### Assignment
Write out the listing beneath this instruction in its entirety, exactly as it reads.

# # # #

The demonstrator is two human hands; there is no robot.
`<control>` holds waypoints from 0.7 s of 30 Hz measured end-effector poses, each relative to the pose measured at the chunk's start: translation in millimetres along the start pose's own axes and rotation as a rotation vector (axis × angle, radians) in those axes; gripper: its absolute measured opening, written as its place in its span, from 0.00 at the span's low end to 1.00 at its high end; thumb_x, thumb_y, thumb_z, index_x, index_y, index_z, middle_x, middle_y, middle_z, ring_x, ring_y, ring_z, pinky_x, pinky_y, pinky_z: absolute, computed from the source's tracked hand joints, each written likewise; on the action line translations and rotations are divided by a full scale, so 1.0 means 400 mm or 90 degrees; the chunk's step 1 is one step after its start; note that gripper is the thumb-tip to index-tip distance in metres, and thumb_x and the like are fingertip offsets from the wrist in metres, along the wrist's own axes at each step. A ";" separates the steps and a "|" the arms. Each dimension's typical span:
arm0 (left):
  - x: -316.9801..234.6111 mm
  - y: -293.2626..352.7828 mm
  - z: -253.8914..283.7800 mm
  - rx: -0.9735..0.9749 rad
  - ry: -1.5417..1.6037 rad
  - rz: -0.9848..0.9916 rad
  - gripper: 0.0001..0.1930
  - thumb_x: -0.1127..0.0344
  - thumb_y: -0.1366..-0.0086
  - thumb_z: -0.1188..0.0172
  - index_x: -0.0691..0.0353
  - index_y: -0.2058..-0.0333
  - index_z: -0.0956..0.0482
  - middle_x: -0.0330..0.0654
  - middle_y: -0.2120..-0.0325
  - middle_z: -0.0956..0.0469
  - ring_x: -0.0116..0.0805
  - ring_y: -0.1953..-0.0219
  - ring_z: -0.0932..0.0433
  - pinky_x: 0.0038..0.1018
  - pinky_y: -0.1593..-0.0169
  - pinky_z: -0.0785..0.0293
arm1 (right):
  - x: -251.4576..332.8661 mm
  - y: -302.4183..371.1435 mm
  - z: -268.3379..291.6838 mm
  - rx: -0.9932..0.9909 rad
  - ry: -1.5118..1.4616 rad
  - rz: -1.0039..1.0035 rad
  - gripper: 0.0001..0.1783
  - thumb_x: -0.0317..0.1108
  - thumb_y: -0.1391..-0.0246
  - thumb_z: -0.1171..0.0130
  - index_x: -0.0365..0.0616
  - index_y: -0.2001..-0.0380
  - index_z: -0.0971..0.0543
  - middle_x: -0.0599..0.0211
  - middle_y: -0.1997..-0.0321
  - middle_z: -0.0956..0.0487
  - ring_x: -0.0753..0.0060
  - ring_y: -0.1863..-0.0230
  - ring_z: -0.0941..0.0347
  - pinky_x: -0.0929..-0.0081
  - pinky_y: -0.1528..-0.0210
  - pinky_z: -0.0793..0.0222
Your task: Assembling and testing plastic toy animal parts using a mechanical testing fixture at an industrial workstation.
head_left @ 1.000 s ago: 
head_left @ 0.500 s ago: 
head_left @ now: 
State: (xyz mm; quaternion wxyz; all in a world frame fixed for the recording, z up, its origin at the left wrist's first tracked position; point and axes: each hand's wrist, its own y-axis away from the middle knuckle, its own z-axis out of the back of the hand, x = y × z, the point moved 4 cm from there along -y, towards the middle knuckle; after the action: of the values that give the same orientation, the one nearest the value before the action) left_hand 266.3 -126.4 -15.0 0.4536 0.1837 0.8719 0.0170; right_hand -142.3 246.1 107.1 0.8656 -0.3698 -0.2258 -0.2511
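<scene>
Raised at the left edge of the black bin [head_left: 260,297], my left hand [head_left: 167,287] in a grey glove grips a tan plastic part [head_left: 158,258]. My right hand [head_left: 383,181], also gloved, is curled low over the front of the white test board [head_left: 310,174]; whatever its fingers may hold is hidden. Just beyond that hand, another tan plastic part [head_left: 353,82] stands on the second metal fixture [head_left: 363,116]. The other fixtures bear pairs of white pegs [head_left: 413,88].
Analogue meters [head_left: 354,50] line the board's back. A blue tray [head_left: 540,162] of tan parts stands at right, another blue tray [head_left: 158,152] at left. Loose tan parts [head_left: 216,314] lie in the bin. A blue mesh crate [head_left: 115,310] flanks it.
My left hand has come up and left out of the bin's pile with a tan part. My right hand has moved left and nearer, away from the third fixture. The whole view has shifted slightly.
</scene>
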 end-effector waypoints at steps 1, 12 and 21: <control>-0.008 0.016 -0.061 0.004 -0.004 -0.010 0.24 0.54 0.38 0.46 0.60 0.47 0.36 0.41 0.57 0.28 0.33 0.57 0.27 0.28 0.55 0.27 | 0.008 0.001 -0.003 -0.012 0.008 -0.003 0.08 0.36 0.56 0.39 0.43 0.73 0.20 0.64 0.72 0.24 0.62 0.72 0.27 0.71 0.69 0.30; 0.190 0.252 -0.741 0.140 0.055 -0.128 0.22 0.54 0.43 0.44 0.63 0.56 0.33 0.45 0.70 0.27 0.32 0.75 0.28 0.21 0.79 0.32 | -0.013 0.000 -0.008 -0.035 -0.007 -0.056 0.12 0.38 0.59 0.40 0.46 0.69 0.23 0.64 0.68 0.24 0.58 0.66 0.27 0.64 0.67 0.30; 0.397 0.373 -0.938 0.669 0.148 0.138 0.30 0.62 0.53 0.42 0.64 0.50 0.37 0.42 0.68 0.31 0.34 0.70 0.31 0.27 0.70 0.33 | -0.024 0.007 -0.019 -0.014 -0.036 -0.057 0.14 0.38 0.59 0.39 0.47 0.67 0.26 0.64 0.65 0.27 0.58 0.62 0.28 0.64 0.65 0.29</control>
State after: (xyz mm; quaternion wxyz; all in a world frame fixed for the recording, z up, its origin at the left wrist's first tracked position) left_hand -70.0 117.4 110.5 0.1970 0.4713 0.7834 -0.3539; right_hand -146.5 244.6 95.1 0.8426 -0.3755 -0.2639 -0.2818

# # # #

### Response to the exercise
The demonstrator is two human hands; there is no robot.
`<control>` holds waypoints from 0.7 s of 30 Hz measured end-effector poses, each relative to the pose measured at the chunk's start: translation in millimetres along the start pose's own axes and rotation as a rotation vector (axis × angle, radians) in those axes; gripper: its absolute measured opening, written as its place in its span, from 0.00 at the span's low end to 1.00 at its high end; thumb_x, thumb_y, thumb_z, index_x, index_y, index_z, middle_x, middle_y, middle_z, ring_x, ring_y, ring_z, pinky_x, pinky_y, pinky_z: absolute, computed from the source's tracked hand joints, each written likewise; on the action line translations and rotations are divided by a full scale, so 1.0 means 400 mm or 90 degrees; the chunk's step 1 is one step after its start; note that gripper is the thumb-tip to index-tip distance in metres, and thumb_x and the like are fingertip offsets from the wrist in metres, along the wrist's own axes at each step. A ";" separates the steps and a "|" the arms. Each dimension's typical span:
arm0 (left):
  - x: -316.9801..234.6111 mm
  - y: -293.2626..352.7828 mm
  - z: -253.8914..283.7800 mm
  - rx: -0.9735..0.9749 rad
  - ry: -1.5417..1.6037 rad
  - rz: -0.9848..0.9916 rad
  - gripper: 0.0001..0.1930
  - thumb_x: -0.1127..0.0344
  - thumb_y: -0.1366..-0.0086
  - thumb_z: -0.1188..0.0172
  - index_x: -0.0691..0.0353
  - index_y: -0.2058..-0.0333
  - index_z: -0.0956..0.0482
  - middle_x: -0.0330..0.0654
  - middle_y: -0.2120..-0.0325
  - middle_z: -0.0956..0.0469
  - ring_x: -0.0116..0.0805
  - ring_y: -0.1953..-0.0219
  - ring_z: -0.0932..0.0433
  - pinky_x: 0.0038..0.1018
  - pinky_y: -0.1593..-0.0169
  - pinky_z: -0.0785..0.0293
arm1 (right):
  - x: -251.4576..332.8661 mm
  - y: -302.4183..371.1435 mm
  - z: -268.3379..291.6838 mm
  - rx: -0.9932..0.9909 rad
  - ry: -1.5118..1.4616 rad
  - rz: -1.0039..1.0035 rad
  - gripper: 0.0001..0.1783
  - thumb_x: -0.0317..0.1108
  - thumb_y: -0.1391..-0.0246
  - thumb_z: -0.1171..0.0130
  - index_x: -0.0365..0.0616
  - index_y: -0.2001..-0.0380
  - index_z: -0.0971..0.0543
  - middle_x: -0.0599..0.0211
  - middle_y: -0.1997..-0.0321
  - middle_z: -0.0956..0.0487
  - ring_x: -0.0753..0.0060
  - ring_y: -0.1863..-0.0230
  - ring_z: -0.0941..0.0347
  - pinky_x: -0.0929..-0.0081
  - pinky_y: -0.1528..-0.0210
  - pinky_z: -0.0793..0.0222
Your task: Assembling and testing plastic toy animal parts using a mechanical testing fixture at an industrial workstation.
head_left @ 1.000 s ago: 
head_left @ 0.500 s ago: 
head_left @ now: 
State: (xyz mm; quaternion wxyz; all in a world frame fixed for the recording, z up, its origin at the left wrist's first tracked position; point and axes: each hand's wrist, its own y-axis away from the middle knuckle, its own z-axis out of the back of the hand, x = y × z, the point moved 4 cm from there along -y, towards the middle knuckle; after the action: of the values that give the same orientation, the one nearest the value before the action) left_hand 266.3 -126.4 -15.0 0.4536 0.1837 0.8719 0.0170; right_hand -142.3 246.1 107.1 0.8656 -0.3698 -0.2258 -0.2511
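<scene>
Raised at the left edge of the black bin [head_left: 260,297], my left hand [head_left: 167,287] in a grey glove grips a tan plastic part [head_left: 158,258]. My right hand [head_left: 383,181], also gloved, is curled low over the front of the white test board [head_left: 310,174]; whatever its fingers may hold is hidden. Just beyond that hand, another tan plastic part [head_left: 353,82] stands on the second metal fixture [head_left: 363,116]. The other fixtures bear pairs of white pegs [head_left: 413,88].
Analogue meters [head_left: 354,50] line the board's back. A blue tray [head_left: 540,162] of tan parts stands at right, another blue tray [head_left: 158,152] at left. Loose tan parts [head_left: 216,314] lie in the bin. A blue mesh crate [head_left: 115,310] flanks it.
My left hand has come up and left out of the bin's pile with a tan part. My right hand has moved left and nearer, away from the third fixture. The whole view has shifted slightly.
</scene>
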 end-effector waypoints at steps 1, 12 and 21: <control>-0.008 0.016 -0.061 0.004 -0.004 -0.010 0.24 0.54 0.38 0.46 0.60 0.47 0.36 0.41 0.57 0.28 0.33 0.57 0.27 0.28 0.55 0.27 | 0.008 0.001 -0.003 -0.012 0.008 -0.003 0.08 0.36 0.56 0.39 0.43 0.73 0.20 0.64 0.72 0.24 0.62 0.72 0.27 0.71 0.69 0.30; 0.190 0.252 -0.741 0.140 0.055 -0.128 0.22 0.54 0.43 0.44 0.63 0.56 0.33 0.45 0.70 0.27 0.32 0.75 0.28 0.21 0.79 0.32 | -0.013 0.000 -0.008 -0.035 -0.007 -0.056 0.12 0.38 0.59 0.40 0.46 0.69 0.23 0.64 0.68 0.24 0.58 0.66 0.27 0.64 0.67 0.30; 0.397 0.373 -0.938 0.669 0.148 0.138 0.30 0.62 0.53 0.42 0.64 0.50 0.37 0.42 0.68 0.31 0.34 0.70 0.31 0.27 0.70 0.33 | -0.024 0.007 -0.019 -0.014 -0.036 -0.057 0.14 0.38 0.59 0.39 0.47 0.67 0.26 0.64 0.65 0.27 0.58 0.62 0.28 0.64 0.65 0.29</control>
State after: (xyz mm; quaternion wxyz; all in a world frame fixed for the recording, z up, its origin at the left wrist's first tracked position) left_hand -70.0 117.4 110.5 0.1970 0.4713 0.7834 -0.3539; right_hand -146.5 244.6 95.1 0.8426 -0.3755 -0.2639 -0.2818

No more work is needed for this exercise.